_Work to complete_
In the records below, some lines contain the word "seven". Copy each of them.

_Data supplied_
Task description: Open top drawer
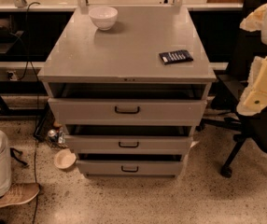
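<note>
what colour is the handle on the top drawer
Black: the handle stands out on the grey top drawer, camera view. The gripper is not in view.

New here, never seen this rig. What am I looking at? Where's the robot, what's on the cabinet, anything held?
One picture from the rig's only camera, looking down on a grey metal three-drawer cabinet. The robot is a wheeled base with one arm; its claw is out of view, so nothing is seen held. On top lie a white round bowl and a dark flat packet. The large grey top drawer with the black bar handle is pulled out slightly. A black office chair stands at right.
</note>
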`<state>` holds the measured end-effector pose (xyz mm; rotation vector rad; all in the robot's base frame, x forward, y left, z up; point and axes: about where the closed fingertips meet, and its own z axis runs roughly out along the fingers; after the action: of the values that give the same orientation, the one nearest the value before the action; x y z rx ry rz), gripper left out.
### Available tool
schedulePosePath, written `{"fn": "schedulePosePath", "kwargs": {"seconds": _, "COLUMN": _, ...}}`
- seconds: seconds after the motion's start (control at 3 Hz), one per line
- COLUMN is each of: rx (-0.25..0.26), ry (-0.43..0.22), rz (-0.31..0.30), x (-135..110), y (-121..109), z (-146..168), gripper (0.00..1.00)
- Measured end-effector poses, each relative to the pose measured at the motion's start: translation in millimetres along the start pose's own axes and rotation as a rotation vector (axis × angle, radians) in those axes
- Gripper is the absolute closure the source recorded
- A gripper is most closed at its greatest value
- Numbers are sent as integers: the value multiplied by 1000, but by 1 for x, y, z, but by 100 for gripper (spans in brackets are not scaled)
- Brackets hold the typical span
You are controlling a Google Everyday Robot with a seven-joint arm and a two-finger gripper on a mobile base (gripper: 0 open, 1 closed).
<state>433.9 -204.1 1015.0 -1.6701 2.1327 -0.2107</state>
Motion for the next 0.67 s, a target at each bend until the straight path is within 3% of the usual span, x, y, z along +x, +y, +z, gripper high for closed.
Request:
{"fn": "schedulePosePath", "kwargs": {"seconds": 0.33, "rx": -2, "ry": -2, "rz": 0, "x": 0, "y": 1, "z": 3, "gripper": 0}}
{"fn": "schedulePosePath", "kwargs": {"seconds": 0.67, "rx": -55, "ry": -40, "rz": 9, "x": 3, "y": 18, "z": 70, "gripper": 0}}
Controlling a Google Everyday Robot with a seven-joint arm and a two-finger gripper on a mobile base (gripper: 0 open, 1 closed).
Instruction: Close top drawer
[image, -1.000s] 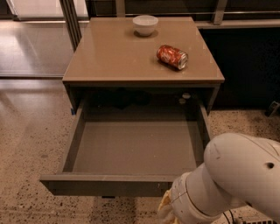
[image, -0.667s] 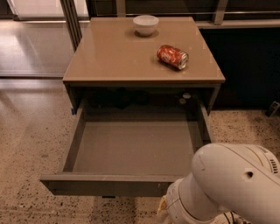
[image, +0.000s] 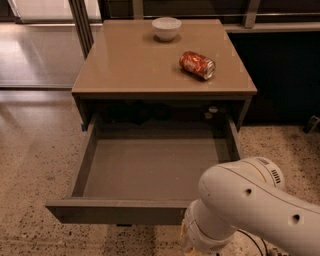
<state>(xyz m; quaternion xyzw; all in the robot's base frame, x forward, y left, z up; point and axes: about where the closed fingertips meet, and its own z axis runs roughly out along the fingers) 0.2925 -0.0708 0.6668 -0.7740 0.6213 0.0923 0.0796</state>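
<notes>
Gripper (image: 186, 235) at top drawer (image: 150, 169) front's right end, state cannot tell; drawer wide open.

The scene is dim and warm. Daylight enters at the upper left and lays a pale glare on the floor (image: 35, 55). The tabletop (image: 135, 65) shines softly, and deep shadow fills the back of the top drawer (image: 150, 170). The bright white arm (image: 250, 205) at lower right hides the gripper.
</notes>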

_Final answer_
You are controlling a Google Everyday Robot with a seven-joint arm and a two-finger gripper on a mobile base (gripper: 0 open, 1 closed).
Controlling a Google Everyday Robot with a seven-joint arm and a two-finger gripper on a mobile base (gripper: 0 open, 1 closed).

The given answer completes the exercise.